Среди бумаг этого уважаемого родственника я нахожу то, что выглядит как лист, вырванный из какого-то современного философского труда: подчеркнут следующий отрывок. «Это ваша роза? Она моя. Она твоя. Это ваши дома? Они мои. Дайте мне хлеб(ов). Она дала ему по уху». Рядом с этим местом заметка на полях, сделанная почерком моего дяди: «Некоторые называют это несвязной речью: я имею на сей счет собственное мнение». Последняя фраза была его излюбленным выражением, скрывающим глубину этической проницательности, о которой было бы тщетно рассуждать; в самом деле, настолько непритязательно прост был язык этого великого человека, что никому, кроме меня, никогда не приходило в голову, что он обладает чем-то большим, нежели обычная толика человеческого интеллекта.

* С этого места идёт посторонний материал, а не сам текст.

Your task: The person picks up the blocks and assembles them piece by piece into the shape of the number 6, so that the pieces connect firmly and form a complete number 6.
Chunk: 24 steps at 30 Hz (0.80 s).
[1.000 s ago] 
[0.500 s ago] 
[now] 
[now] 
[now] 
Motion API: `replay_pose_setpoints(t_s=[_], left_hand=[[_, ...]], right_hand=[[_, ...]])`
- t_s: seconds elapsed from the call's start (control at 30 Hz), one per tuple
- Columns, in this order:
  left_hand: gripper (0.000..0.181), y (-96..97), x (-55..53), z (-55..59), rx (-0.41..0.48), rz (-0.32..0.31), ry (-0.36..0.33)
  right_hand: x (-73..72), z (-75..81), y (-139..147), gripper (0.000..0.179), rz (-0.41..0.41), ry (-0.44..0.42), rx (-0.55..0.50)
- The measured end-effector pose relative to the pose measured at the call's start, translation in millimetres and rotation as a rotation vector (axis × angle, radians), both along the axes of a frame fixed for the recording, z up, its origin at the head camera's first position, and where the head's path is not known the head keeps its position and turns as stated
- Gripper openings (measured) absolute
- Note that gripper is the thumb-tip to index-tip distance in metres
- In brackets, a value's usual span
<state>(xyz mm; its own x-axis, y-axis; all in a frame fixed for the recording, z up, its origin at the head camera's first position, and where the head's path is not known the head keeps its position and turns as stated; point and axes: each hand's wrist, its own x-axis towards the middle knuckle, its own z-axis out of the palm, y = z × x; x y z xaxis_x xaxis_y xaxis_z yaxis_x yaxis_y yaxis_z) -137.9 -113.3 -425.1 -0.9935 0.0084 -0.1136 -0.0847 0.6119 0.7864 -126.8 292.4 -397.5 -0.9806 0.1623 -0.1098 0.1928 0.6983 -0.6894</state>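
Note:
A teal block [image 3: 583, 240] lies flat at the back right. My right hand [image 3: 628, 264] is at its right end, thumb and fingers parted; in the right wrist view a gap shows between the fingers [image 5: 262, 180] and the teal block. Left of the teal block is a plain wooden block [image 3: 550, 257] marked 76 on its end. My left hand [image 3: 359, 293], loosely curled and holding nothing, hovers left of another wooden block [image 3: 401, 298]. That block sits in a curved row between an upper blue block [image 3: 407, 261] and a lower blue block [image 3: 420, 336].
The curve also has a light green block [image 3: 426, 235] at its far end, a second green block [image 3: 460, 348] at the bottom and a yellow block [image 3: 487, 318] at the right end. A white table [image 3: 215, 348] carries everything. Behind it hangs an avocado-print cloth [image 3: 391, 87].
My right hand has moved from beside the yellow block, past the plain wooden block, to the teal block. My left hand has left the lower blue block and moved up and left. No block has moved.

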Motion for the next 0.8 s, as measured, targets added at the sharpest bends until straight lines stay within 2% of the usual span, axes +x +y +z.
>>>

Могу ли я, однако, изложить то, как, по моему мнению, дядя интерпретировал этот замечательный отрывок? Похоже, что автор намеревался провести различия между сферами Поэзии, Недвижимостью и Личным имуществом. Вначале исследователь касается цветов, и с какой вспышкой искреннего чувства обрушивается на него ответ! «Она моя. Она твоя». Это прекрасно, верно, хорошо; эти фразы не связаны мелкими соображениями «meum» и «tuum»; они представляют общую собственность всех людей. (Именно с подобной мыслью я начертал когда-то прославленный билль, озаглавленный «Закон об освобождении Фазанов от действия законодательства об охране диких зверей и птиц на основании их Красоты» — билль, который, несомненно, триумфально прошел бы в обеих палатах, если бы члена парламента, который взял на себя заботу о нем, к несчастью, не посадили в приют для умалишенных, прежде чем сей документ приняли ко второму чтению.) Ободренный успехом своего первого вопроса, наш исследователь переходит к «домам». (Недвижимое имущество, как вы убедитесь сами); здесь он сталкивается с суровым, леденящим ответом. «Они мои» — полное отсутствие тех либеральных чувств, которыми продиктован предыдущий ответ, но вместо этого — полное достоинства притязание на права собственности.